_WHAT IS NEEDED_
Count the lines below that include "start". Only the number should be given.

_DATASET CONTENT_

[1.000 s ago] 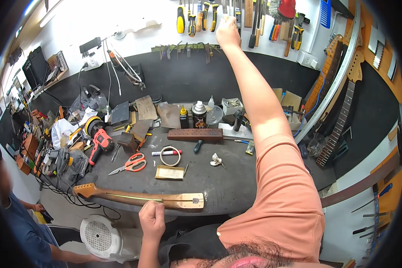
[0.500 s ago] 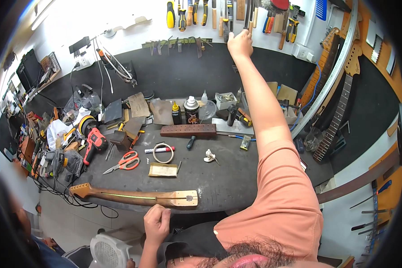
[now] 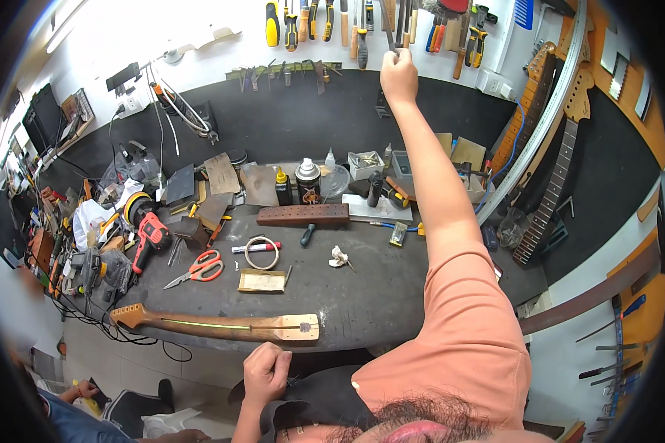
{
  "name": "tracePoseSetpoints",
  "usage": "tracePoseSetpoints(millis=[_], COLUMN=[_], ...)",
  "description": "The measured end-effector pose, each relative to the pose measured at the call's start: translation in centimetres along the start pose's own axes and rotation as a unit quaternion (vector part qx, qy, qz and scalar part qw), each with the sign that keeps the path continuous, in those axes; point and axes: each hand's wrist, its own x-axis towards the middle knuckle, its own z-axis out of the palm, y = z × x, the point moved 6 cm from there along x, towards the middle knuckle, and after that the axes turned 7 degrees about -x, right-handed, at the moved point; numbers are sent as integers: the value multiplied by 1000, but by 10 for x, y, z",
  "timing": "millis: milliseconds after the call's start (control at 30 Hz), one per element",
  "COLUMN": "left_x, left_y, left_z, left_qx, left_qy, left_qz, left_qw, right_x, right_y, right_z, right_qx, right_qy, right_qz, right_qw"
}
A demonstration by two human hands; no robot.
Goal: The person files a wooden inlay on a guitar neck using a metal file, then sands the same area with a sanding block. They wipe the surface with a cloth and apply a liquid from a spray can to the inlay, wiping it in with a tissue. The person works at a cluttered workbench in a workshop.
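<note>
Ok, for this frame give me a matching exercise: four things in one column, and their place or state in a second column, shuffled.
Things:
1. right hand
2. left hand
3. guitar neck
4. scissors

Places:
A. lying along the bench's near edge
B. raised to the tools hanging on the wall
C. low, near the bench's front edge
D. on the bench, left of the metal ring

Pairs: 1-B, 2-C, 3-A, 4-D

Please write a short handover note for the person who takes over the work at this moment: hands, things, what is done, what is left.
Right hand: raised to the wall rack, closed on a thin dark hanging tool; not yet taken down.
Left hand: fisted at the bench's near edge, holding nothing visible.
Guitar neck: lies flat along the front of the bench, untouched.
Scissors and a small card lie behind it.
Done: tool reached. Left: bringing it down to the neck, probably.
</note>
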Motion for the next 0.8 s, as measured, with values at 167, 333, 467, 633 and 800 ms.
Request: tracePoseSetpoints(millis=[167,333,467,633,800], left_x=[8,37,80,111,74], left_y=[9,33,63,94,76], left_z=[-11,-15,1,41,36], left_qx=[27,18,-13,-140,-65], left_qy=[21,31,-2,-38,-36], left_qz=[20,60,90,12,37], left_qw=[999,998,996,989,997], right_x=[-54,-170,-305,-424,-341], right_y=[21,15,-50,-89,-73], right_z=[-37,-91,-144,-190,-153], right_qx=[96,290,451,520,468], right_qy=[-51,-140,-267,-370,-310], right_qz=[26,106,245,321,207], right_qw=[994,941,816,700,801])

_TASK ANSWER_
2